WHAT THE EXERCISE ASKS |
Look for the word "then" in the entries and copy every line where it shows up.

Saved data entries
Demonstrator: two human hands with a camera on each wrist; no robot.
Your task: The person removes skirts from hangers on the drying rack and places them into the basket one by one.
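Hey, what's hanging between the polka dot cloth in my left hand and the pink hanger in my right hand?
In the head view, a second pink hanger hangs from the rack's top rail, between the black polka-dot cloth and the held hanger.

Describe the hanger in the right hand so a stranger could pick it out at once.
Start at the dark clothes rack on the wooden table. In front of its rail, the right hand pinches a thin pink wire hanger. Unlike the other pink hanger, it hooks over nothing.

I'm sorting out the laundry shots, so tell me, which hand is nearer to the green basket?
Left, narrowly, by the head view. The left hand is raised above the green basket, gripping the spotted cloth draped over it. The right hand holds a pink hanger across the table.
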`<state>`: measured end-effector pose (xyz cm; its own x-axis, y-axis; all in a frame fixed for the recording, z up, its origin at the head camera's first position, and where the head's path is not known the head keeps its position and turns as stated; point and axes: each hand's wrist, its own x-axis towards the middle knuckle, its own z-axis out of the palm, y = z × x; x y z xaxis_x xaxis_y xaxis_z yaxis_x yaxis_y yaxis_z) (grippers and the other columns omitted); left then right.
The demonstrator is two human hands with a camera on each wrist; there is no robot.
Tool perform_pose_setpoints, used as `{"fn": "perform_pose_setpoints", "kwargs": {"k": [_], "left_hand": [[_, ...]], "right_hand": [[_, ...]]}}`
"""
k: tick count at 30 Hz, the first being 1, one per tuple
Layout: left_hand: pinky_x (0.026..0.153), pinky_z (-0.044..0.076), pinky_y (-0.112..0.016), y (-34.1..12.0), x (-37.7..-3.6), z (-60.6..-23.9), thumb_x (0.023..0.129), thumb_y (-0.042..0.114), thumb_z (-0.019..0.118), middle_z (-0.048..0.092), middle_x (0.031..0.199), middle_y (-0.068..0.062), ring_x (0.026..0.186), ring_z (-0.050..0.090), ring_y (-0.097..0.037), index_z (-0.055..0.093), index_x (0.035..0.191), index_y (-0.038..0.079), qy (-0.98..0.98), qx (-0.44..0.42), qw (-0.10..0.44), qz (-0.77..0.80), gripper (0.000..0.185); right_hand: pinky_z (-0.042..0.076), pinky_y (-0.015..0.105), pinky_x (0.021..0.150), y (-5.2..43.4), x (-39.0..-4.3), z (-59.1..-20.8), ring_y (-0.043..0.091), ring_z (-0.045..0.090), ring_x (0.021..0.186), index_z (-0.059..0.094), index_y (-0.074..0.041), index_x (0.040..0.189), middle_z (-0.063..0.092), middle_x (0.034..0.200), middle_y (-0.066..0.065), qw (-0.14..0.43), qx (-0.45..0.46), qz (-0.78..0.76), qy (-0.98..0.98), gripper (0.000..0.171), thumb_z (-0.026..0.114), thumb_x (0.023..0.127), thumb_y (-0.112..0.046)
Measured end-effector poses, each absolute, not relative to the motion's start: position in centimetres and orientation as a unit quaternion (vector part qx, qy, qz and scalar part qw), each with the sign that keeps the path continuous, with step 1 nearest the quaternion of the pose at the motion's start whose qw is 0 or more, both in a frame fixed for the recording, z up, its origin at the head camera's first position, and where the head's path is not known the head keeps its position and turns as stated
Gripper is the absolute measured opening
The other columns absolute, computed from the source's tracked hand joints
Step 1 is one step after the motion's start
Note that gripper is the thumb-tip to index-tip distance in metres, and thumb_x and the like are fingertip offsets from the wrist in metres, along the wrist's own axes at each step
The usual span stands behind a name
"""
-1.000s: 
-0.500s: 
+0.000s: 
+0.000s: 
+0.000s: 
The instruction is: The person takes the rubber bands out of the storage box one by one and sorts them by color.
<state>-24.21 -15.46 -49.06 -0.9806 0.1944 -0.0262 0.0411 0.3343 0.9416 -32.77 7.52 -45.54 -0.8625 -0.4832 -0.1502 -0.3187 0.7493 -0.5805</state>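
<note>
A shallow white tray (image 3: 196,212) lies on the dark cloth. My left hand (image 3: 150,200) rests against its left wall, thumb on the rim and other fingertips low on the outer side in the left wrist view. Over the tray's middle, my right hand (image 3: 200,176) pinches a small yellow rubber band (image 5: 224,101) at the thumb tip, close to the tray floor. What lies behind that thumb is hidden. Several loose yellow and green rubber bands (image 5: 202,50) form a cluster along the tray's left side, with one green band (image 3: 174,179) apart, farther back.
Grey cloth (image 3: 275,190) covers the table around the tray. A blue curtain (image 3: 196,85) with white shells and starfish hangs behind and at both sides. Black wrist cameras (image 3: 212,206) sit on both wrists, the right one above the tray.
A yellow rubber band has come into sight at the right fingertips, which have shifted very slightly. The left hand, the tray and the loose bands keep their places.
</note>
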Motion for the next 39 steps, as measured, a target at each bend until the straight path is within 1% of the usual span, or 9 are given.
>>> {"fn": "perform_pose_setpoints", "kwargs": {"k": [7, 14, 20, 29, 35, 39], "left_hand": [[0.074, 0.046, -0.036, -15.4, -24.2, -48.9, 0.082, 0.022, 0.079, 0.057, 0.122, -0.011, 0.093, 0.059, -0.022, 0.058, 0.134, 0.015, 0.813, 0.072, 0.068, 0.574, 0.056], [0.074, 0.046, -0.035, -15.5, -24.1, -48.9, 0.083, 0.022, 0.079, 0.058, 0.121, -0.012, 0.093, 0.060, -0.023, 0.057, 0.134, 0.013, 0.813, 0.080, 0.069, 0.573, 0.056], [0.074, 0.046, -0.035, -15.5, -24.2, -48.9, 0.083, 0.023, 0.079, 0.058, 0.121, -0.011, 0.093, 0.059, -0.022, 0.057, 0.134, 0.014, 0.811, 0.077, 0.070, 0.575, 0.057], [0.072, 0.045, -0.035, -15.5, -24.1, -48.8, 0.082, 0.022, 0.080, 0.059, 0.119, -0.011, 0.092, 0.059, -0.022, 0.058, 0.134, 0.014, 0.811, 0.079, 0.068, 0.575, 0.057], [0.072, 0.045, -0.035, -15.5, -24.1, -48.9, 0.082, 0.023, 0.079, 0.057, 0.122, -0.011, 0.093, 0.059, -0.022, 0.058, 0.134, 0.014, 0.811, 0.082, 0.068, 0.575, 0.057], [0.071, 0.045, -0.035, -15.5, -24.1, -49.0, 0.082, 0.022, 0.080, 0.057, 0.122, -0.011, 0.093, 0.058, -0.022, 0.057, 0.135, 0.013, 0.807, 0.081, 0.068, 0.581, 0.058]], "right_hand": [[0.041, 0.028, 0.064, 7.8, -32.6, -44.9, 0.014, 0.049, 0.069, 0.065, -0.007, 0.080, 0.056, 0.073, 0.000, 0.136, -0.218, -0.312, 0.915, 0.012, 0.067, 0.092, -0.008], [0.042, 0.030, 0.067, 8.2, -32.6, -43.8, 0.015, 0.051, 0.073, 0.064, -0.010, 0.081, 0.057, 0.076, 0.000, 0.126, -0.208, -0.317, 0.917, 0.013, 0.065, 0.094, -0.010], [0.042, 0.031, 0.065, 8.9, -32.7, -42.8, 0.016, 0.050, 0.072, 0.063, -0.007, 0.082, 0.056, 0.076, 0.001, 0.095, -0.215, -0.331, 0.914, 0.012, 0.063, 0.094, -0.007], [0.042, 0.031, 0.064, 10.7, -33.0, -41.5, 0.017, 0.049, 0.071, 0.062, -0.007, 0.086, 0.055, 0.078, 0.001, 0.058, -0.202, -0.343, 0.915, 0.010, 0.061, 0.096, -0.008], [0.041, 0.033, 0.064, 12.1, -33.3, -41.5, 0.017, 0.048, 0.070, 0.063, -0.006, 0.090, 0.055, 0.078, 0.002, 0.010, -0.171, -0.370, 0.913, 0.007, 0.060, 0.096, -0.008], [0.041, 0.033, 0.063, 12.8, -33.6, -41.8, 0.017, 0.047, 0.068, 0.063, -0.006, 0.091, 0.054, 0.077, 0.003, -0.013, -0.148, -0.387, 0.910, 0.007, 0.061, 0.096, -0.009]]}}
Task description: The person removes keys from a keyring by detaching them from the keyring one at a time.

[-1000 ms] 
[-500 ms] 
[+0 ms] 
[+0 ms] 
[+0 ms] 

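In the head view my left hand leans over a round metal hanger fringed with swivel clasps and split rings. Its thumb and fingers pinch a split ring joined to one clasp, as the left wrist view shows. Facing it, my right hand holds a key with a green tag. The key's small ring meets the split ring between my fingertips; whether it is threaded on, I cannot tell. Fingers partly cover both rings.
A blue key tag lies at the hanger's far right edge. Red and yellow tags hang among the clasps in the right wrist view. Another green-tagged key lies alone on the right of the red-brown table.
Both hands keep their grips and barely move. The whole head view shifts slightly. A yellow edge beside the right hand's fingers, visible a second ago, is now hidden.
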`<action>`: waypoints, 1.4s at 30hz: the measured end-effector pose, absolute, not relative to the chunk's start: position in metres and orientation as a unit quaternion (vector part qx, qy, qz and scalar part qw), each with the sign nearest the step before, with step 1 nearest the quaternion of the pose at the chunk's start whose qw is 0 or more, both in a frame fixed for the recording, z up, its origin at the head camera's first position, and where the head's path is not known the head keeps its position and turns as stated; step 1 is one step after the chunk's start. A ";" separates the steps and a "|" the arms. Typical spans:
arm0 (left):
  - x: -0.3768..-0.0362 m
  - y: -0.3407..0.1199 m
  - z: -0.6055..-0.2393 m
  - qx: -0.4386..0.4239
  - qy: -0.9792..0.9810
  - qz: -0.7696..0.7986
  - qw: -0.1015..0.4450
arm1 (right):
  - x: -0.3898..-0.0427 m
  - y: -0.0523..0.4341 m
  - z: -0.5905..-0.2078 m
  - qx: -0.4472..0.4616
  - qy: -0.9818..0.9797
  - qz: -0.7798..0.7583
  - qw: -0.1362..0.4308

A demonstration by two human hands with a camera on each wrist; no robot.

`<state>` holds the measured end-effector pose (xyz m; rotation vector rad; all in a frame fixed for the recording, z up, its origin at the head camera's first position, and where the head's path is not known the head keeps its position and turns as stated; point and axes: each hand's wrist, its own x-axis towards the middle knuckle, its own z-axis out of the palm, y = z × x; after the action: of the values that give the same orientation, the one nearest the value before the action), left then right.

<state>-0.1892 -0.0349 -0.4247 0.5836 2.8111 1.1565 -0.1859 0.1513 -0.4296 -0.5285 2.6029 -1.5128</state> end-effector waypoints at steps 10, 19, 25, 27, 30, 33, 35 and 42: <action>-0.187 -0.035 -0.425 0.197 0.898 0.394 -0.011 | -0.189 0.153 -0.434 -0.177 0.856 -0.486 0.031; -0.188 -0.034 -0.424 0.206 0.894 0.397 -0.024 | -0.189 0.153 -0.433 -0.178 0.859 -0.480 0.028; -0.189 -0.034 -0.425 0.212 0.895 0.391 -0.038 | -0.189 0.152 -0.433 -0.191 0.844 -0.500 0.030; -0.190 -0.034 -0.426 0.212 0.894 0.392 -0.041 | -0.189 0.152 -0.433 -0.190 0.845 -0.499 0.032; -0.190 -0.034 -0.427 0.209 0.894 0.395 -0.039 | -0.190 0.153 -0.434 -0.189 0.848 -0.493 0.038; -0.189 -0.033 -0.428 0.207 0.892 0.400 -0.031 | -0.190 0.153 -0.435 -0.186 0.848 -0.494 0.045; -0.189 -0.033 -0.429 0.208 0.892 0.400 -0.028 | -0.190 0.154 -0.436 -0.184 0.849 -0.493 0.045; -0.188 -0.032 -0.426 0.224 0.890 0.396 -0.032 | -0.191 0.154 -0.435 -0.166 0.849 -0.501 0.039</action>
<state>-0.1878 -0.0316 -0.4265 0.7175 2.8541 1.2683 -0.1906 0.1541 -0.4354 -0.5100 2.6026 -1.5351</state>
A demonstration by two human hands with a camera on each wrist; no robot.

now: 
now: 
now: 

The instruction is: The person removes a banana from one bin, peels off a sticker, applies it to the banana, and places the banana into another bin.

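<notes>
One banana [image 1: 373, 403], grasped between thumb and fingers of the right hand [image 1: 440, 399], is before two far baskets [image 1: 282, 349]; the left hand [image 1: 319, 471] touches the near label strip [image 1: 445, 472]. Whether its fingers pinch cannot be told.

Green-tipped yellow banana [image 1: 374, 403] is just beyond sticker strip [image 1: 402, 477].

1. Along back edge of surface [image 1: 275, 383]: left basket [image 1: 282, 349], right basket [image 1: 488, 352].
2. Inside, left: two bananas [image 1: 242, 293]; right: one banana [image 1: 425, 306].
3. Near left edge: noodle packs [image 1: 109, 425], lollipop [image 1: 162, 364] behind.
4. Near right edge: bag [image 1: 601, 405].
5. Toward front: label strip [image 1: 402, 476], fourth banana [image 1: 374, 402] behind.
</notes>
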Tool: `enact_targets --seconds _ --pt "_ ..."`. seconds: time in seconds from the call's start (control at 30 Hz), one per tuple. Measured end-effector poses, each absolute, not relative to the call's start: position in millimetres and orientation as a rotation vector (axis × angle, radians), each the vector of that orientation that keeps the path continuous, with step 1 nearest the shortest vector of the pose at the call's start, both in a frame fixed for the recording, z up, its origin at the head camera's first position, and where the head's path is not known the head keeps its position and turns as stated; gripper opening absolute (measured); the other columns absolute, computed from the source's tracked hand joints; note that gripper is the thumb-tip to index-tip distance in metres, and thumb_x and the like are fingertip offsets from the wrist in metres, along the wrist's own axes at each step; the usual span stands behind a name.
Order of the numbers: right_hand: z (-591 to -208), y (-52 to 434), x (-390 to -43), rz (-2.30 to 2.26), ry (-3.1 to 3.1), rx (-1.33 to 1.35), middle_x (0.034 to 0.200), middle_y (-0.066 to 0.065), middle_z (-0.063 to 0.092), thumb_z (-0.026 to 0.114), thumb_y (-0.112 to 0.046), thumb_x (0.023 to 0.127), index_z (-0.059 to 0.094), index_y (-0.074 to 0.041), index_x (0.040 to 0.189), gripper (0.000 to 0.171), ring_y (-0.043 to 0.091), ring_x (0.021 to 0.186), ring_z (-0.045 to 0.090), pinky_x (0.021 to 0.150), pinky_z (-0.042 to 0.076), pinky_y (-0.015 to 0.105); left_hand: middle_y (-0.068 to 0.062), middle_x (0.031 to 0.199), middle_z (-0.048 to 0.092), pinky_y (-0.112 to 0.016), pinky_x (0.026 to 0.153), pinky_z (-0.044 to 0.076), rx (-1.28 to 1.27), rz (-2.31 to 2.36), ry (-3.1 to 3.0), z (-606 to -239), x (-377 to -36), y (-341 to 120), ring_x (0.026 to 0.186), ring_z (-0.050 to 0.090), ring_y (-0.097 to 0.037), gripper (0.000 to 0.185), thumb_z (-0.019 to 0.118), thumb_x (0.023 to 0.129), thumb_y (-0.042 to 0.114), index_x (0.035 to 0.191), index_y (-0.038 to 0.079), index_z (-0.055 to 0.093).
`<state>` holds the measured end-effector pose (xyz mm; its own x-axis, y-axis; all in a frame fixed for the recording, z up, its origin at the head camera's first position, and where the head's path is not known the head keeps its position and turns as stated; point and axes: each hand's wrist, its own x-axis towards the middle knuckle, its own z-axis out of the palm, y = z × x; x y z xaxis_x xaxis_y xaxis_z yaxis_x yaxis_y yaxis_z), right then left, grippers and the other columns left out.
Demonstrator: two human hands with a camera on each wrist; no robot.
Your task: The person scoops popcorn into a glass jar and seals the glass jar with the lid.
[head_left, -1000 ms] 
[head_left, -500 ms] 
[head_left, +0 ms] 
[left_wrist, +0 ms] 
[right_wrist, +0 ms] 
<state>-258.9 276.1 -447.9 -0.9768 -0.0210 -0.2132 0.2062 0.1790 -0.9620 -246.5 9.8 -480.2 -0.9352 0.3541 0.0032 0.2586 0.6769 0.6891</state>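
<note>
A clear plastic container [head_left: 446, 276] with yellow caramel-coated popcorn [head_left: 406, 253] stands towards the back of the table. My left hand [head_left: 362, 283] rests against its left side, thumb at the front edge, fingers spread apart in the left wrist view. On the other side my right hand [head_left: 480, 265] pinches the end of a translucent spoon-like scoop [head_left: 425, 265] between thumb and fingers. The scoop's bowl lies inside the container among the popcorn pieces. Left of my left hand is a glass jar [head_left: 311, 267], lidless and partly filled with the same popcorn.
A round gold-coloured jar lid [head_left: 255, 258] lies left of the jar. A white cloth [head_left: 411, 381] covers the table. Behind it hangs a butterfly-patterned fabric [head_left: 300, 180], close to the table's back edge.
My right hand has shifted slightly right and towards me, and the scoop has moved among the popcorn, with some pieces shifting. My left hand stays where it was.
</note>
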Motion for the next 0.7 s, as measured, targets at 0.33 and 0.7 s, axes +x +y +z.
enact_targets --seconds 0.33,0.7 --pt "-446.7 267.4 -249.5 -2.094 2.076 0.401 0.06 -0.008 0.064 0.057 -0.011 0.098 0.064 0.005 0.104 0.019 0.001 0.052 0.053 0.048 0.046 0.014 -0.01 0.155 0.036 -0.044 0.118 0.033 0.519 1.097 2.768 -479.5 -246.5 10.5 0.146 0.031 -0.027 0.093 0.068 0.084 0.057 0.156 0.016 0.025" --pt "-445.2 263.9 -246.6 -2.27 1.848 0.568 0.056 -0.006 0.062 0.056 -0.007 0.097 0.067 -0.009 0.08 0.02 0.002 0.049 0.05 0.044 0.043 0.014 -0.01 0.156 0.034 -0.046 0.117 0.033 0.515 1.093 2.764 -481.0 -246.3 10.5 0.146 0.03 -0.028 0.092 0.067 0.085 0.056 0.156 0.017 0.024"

YOUR SOLUTION |
`<state>`: measured end-effector pose (xyz cm; its own x-axis, y-axis; all in a frame fixed for the recording, z up, its origin at the head camera's first position, and where the head's path is not known the head keeps its position and turns as stated; point and axes: each hand's wrist, its own x-axis towards the middle knuckle, its own z-axis out of the palm, y = z × x; x y z xaxis_x xaxis_y xaxis_z yaxis_x yaxis_y yaxis_z) (grippers and the other columns omitted); left then right.
`<state>` holds the measured end-effector pose (xyz m; rotation vector rad; all in a frame fixed for the recording, z up, its origin at the head camera's first position, and where the head's path is not known the head keeps its position and turns as stated; point and axes: each hand's wrist, its own x-axis towards the middle knuckle, its own z-axis out of the palm, y = z × x; after the action: of the values that give the same orientation, the one nearest the value before the action), left then right.
`<state>` holds the measured end-effector pose (xyz mm; its own x-axis, y-axis; all in a frame fixed for the recording, z up, its origin at the head camera's first position, and where the head's path is not known the head keeps its position and turns as stated; point and axes: each hand's wrist, its own x-axis towards the middle knuckle, its own z-axis out of the palm, y = z × x; x y z xaxis_x xaxis_y xaxis_z yaxis_x yaxis_y yaxis_z), right then left, grippers and the other columns left out.

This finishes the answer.